A Russian Federal investigation has been opened against former Moscow Laboratory chief Grigory Rodchenkov ©Getty Images

A criminal case has been opened today by Russian Federal investigators against former Moscow Laboratory chief Grigory Rodchenkov, the official who has since made allegations of state-sponsored doping surrounding the Sochi 2014 Winter Olympic Games.

Rodchenkov, who has now left Russia for Los Angeles, is accused by the World Anti-Doping Agency (WADA) of ordering subordinates in 2014 to recycle samples despite pledging to store them until further notice.

"The criminal proceedings were opened on charges of abuse of authority," Investigative Committee spokesman Vladimir Markin told the TASS News Agency.

The investigation will look into materials published in some media, where in interviews the former official alleged many violations of anti-doping regulations in Russian sport, including with his participation, TASS added.

This announcement comes just a day after Russia's suspension from the International Association of Athletics Federations (IAAF) was maintained here, meaning no Russian-based athletes are set to compete at August's Olympic Games.

Rodchenkov did not make allegations which affected this enquiry, but his claims that up to 15 home medal winners were involved in a clandestine anti-doping operation at Sochi 2014, which was "so effective it ran like a Swiss Watch", are currently being investigated by WADA.

"Rodchenkov used his authority despite the legal interests of the aforementioned organisation and with the purpose of gaining personal advantages and benefits, thus having abused rights and legal interests," Markin added.

"The Anti-Doping Center lost the right for work.

"Rodchenkov’s activities also have affected the interests of state, damaging its reputation, discrediting the country’s anti-doping policies, and caused revoking of the international license from the laboratory, which had been established at [the] expense of the federal budget."
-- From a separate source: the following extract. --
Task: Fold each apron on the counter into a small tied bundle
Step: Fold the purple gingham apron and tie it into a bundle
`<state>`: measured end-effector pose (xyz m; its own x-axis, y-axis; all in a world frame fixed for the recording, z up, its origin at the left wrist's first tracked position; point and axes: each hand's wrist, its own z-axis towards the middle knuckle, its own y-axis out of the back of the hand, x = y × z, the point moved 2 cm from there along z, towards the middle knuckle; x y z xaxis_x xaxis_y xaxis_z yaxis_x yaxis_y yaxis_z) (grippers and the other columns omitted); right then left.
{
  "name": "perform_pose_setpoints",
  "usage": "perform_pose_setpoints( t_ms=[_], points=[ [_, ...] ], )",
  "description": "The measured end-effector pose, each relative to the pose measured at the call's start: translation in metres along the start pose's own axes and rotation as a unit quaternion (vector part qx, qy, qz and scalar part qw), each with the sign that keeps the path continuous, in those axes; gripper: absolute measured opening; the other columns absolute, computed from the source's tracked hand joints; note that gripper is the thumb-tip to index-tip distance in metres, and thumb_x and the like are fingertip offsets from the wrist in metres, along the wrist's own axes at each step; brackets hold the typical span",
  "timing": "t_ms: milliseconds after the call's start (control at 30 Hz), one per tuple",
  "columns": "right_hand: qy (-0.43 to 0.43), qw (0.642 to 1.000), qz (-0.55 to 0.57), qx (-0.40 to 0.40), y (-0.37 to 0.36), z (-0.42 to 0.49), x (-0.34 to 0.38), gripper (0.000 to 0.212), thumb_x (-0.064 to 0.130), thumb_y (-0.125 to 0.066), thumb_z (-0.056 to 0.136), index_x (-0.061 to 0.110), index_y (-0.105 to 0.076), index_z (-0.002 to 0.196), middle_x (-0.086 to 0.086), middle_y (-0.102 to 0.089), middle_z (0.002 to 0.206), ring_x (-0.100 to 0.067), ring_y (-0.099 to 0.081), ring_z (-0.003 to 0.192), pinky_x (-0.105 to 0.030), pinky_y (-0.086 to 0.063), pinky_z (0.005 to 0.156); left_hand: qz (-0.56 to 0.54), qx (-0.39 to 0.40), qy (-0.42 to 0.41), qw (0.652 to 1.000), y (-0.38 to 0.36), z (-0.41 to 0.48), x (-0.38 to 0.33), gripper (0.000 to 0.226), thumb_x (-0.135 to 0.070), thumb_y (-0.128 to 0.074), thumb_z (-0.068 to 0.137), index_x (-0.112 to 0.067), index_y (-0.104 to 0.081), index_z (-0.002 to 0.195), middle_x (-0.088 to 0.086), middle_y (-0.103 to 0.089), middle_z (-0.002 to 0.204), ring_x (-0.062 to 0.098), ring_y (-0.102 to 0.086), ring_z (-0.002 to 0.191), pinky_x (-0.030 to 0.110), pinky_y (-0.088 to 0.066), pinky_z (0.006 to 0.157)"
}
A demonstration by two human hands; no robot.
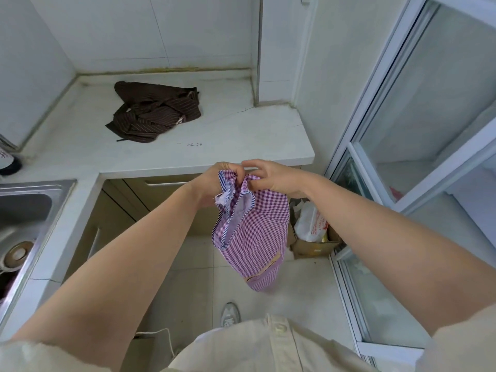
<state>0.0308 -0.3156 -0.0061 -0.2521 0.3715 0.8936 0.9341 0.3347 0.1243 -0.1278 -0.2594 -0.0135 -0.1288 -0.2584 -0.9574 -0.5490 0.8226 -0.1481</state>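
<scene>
The light is soft and even, brighter near the glass door [429, 89] on the right. Shadows are faint. Wide-angle distortion bends the edges; the middle is sharp.

The purple checked apron [255, 232] hangs in the air, off the table [241, 140], just past its near edge at 6 o'clock. It is gathered into a loose, narrow drape. Its bunched top edge, trimmed in blue-and-white stripes, is pinched between the left hand [212, 183] and the right hand [276, 178], and a striped purple panel forms its lowest end. The brown striped apron [155, 114] lies crumpled and unfolded on the table, at 11 o'clock from the purple one and well apart from it, with a thin strap trailing at its near side.
</scene>
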Motion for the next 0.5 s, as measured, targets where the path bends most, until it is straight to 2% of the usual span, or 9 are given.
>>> perform_pose_setpoints(
  t_ms=[67,100,167,233,300,333,367,433,500],
  points=[
    [0.001,1.000,0.007,0.009,0.000,0.001,-0.003,0.063,0.015,-0.066,0.091,0.017,-0.037,0.147,-0.007,-0.053,0.138,-0.015,-0.059,0.114,-0.024,-0.054,0.081,0.022,-0.016,-0.005,1.000,0.000,0.000,-0.001,0.051,0.022,-0.050,0.081,-0.015,-0.065,0.051,0.002,-0.058,0.056,0.014,-0.055,0.051,0.021,-0.048,0.052],
    [0.003,1.000,0.011,0.010,-0.001,0.001,-0.004,0.053,0.015,-0.065,0.091,0.017,-0.044,0.140,-0.005,-0.058,0.130,-0.015,-0.061,0.110,-0.023,-0.054,0.079,0.049,-0.018,-0.011,0.999,0.000,0.000,-0.003,0.043,0.019,-0.055,0.078,-0.015,-0.066,0.054,0.000,-0.059,0.057,0.012,-0.055,0.052,0.021,-0.049,0.053],
    [0.009,1.000,-0.007,0.002,0.000,0.002,-0.005,0.031,0.019,-0.063,0.093,0.015,-0.058,0.123,-0.004,-0.066,0.116,-0.018,-0.066,0.104,-0.027,-0.055,0.083,0.108,-0.025,-0.023,0.994,0.001,0.001,-0.004,0.019,0.008,-0.061,0.076,-0.010,-0.065,0.071,-0.004,-0.063,0.067,0.011,-0.058,0.063,0.023,-0.051,0.062],
    [0.012,0.998,-0.051,-0.030,0.004,0.003,-0.009,0.020,0.027,-0.062,0.094,0.012,-0.067,0.107,-0.009,-0.071,0.107,-0.025,-0.068,0.100,-0.035,-0.054,0.088,0.087,-0.083,-0.003,0.993,0.008,0.006,-0.001,0.008,-0.001,-0.057,0.088,-0.006,-0.064,0.088,0.001,-0.066,0.082,0.016,-0.060,0.079,0.029,-0.053,0.078],
    [0.004,0.996,-0.053,-0.074,0.011,0.004,-0.017,0.026,0.030,-0.059,0.096,0.009,-0.069,0.106,-0.011,-0.072,0.105,-0.028,-0.069,0.098,-0.039,-0.054,0.091,-0.006,-0.161,0.042,0.986,0.012,0.008,0.003,0.018,-0.022,-0.053,0.096,-0.008,-0.066,0.093,0.006,-0.067,0.088,0.020,-0.060,0.086,0.035,-0.050,0.088],
    [-0.001,0.994,-0.045,-0.096,0.015,0.004,-0.021,0.026,0.030,-0.058,0.097,0.008,-0.069,0.106,-0.011,-0.072,0.104,-0.028,-0.069,0.096,-0.039,-0.054,0.091,-0.028,-0.185,0.054,0.981,0.014,0.007,0.006,0.026,-0.033,-0.054,0.096,-0.012,-0.066,0.091,0.004,-0.068,0.086,0.019,-0.061,0.083,0.032,-0.049,0.084],
    [-0.006,0.993,-0.038,-0.114,0.019,0.003,-0.025,0.025,0.028,-0.056,0.098,0.008,-0.069,0.105,-0.010,-0.072,0.102,-0.026,-0.070,0.093,-0.039,-0.054,0.091,-0.014,-0.195,0.059,0.979,0.014,0.005,0.006,0.033,-0.044,-0.054,0.095,-0.014,-0.067,0.092,0.000,-0.070,0.086,0.015,-0.063,0.082,0.027,-0.049,0.081],
    [-0.016,0.991,-0.031,-0.128,0.025,0.003,-0.034,0.023,0.024,-0.052,0.100,0.008,-0.068,0.104,-0.008,-0.072,0.098,-0.021,-0.069,0.088,-0.038,-0.052,0.089,0.103,-0.168,0.063,0.978,0.015,0.001,0.012,0.045,-0.055,-0.062,0.087,-0.014,-0.069,0.104,-0.003,-0.073,0.101,0.013,-0.067,0.095,0.027,-0.049,0.089],
    [-0.029,0.992,-0.021,-0.125,0.028,0.003,-0.042,0.024,0.024,-0.050,0.101,0.009,-0.067,0.107,-0.008,-0.072,0.102,-0.021,-0.069,0.092,-0.039,-0.052,0.091,0.193,-0.135,0.083,0.968,0.009,-0.004,0.018,0.035,-0.038,-0.071,0.085,-0.013,-0.067,0.110,-0.001,-0.071,0.109,0.016,-0.066,0.101,0.031,-0.048,0.093]
  ],
)
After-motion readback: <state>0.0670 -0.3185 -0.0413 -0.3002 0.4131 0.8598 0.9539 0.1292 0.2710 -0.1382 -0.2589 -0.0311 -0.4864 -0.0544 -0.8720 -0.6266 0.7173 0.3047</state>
Grigory Rodchenkov has claimed there was a state-sponsored doping regime in operation during the Sochi 2014 Winter Olympic Games ©Getty Images
Grigory Rodchenkov has claimed there was a state-sponsored doping regime in operation during the Sochi 2014 Winter Olympic Games ©Getty Images

Some will interpret the timing of the announcement of the investigation against Rodchenkov as significant, coming just a day after the IAAF verdict, although it does follow similar proceedings being begun against officials from the All-Russian Athletic Federation earlier this month.

Russian figures are still fiercely opposed to the IAAF decision, claiming it violated the rights of clean athletes and destroyed the principle of innocent until proven guilty.

One of those affected, two-time Olympic pole vault champion Yelena Isinbayeva, has already vowed to appeal to an unspecified human rights court.

She has now slammed the ban as "politically motivated".

"I can say one thing: no matter how much they may have argued that there is no politics involved, in my opinion, this is pure politics," the athlete told R-Sport.

"And obviously this decision was taken, guided by something, but not the Olympic principles, not the principles of sport.

"In my opinion, this is pure politics, because no sport principle has been taken into account."